~/writing $ cat writing/dino-arena-determinism.md
Dino Arena's determinism contract
2026-07-13 · Architecture Notes · 2 min read
A deterministic simulation environment for reproducible agent benchmarking and human-versus-AI experimentation. Eight algorithmic opponents span fixed-cadence hobbyist play to model-predictive expert-level control, with no learned models or randomness in the core.
The core idea
Dino Arena is a deterministic browser runner for human-versus-agent experimentation. The simulation core has no React, no Canvas, no DOM dependencies, no wall-clock timing, and no Math.random. It exposes a clean API: reset(seed) initializes a deterministic match, step(action) advances one tick at 60 Hz, serialize() captures the full match state for replay. That separation means the same simulation runs identically in a browser, in a headless benchmark, or as training scaffolding for a reinforcement learning agent, with no framework-specific code in the core.
Eight opponents
Algorithmic difficulty spans eight controllers. Clockwork Hopper, the easy opponent, has no sensor access and jumps on a fixed cadence. Late Reflex sees the nearest obstacle and jumps when it's within a threshold distance. The progression continues through TTC Pilot (uses time-to-collision estimation), FSM Sentinel (a state machine that tracks approach, commitment, and recovery phases), Arc Analyst (an analytical ballistic solver that computes jump windows and collision times explicitly), Horizon Scout (bounded model-predictive rollout over the next three obstacles), and Course Cartographer, the expert, which reconstructs the entire seeded obstacle tape from the match seed and plans a perfect line through it.

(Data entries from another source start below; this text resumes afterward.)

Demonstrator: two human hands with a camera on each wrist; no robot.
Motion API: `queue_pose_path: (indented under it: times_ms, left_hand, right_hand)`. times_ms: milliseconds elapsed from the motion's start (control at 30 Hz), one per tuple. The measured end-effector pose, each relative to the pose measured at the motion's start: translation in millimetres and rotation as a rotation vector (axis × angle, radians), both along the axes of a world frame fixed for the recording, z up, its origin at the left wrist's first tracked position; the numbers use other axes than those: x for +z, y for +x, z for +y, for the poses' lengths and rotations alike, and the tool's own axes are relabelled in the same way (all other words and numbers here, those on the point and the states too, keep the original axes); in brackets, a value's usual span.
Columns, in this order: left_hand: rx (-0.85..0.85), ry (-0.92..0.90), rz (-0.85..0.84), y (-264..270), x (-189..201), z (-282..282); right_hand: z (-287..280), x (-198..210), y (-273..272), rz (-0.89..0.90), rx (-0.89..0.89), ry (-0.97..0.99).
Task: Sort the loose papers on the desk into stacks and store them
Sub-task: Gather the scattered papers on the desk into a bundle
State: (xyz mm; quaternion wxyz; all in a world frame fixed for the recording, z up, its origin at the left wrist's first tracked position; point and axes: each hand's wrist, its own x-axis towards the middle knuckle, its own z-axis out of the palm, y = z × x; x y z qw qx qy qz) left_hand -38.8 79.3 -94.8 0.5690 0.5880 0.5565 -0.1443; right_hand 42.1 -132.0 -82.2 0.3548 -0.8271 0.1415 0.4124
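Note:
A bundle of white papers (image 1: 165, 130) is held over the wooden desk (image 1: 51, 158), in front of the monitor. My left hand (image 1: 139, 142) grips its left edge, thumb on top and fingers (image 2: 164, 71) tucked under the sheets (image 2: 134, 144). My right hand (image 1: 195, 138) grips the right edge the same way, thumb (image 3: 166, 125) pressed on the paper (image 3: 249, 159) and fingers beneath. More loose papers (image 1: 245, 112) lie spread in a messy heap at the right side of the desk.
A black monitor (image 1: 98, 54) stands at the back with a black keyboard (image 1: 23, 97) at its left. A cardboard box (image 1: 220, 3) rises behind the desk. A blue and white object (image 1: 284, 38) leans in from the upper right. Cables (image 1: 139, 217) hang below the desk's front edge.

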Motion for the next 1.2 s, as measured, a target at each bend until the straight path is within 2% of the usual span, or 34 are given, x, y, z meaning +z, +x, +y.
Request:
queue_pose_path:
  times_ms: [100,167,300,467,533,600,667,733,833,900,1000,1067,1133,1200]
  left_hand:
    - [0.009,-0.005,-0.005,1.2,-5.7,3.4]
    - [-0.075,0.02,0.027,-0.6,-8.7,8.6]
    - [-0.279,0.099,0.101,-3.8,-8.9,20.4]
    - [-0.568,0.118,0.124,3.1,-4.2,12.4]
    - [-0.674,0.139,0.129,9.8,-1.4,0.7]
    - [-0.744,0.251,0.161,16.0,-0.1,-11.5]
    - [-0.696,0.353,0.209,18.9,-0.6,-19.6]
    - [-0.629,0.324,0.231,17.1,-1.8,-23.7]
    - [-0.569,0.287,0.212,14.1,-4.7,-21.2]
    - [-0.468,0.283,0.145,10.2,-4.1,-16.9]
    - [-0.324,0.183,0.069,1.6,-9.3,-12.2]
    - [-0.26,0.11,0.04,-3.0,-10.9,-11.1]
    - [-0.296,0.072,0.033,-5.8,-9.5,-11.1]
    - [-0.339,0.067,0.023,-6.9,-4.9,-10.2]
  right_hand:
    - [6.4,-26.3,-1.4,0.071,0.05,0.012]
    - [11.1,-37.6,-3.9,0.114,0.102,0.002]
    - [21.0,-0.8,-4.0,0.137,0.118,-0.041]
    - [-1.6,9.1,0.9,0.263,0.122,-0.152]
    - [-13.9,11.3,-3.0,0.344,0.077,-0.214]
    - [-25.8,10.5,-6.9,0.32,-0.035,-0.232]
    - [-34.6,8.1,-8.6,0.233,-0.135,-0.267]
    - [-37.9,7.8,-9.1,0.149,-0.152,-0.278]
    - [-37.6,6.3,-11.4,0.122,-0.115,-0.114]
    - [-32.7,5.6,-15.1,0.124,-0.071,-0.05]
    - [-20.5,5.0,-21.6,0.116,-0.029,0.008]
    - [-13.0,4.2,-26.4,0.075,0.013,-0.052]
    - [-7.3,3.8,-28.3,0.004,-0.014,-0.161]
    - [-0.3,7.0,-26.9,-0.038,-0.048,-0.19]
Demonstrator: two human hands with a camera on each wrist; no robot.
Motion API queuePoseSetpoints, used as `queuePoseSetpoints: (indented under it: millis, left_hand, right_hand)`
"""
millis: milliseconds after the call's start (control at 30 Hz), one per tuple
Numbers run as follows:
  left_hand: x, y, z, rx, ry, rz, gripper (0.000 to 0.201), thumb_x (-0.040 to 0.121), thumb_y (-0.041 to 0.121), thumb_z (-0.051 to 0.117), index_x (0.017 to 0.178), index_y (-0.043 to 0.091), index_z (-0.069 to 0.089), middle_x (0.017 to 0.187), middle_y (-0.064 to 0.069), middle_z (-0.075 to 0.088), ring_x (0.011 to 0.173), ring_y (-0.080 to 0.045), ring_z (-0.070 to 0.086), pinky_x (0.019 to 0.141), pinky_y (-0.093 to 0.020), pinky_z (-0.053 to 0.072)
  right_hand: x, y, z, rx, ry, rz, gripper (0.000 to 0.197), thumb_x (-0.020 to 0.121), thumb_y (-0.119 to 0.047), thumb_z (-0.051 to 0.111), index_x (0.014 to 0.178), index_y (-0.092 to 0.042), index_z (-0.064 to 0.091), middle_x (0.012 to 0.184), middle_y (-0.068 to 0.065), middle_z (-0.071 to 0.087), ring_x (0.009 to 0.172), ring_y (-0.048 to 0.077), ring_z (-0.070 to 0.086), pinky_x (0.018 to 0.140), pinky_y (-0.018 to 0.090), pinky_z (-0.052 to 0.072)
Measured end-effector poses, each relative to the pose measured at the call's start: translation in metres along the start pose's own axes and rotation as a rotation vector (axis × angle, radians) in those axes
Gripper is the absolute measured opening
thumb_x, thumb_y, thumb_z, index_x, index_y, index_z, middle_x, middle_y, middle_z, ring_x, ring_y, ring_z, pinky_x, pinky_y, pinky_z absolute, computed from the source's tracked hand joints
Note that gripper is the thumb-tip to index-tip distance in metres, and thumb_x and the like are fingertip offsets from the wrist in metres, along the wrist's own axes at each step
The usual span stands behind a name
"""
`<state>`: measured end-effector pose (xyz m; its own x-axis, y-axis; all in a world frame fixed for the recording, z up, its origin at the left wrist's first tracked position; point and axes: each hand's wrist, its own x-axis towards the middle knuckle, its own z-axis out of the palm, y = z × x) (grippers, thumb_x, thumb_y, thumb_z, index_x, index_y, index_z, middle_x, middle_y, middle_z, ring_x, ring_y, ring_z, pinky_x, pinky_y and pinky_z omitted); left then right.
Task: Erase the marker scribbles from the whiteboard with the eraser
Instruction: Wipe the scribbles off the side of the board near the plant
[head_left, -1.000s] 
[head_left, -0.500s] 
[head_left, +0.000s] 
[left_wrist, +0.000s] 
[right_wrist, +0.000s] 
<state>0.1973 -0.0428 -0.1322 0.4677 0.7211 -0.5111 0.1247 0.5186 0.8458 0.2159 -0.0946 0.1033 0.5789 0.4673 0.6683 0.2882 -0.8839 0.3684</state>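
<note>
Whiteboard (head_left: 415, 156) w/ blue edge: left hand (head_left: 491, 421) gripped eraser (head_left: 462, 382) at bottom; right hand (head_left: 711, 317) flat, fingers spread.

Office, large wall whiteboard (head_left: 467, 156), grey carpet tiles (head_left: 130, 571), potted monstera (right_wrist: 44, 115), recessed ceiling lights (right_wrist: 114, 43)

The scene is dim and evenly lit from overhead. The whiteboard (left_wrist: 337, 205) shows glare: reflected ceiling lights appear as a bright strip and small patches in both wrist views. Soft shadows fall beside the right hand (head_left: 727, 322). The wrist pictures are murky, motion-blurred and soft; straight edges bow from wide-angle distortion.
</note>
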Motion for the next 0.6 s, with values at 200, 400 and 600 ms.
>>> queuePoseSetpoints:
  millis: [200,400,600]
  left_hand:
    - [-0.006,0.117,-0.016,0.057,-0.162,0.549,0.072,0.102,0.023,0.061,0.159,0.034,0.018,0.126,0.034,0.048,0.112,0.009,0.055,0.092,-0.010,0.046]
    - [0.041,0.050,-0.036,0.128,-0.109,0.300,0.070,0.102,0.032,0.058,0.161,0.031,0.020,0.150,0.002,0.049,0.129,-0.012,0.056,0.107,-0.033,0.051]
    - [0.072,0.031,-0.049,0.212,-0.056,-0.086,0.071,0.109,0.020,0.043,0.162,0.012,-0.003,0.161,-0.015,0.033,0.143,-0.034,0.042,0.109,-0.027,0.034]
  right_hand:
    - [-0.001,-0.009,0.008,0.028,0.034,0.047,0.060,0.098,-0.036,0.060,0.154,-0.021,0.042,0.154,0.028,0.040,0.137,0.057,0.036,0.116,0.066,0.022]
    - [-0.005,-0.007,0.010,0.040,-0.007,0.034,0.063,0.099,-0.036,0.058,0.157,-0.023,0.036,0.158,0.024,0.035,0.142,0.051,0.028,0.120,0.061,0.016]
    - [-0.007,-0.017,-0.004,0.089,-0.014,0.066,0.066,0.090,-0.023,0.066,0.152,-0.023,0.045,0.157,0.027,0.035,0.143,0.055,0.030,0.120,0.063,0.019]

Difficulty is not tuned per agent. Instead, the course generator maintains a recovery gap above the maximum jump distance, and that single parameter controls the whole hierarchy. Controllers hit fundamental limits naturally: Clockwork can't adapt, so it fails when the gap grows too wide. The experts can model ahead and plan accordingly. The gap algorithm is embedded in generation, ensuring no agent can accidentally face an impossible late-game cluster just because the seed happened to pack obstacles densely.
The transparency trade
No learned models are involved by design. All eight opponents are hand-engineered: state machines, closed-form solvers, or explicit rollouts. The transparency is the point. Every agent's decision is traceable through its algorithm, not a black box neural network. Course Cartographer, labeled Expert, is intentionally transparent: it rebuilds the known deterministic tape from the match seed. It's not a learned master player, it's a model-predictive agent given full information about the course. That limits believability if a human player has learned an intuitive strategy the cartographer can't replicate, but it gains reproducibility and auditability. Seeded resets and state serialization make every run replayable and every agent's behavior verifiable, which matters when the goal is to run reproducible human-versus-agent trials.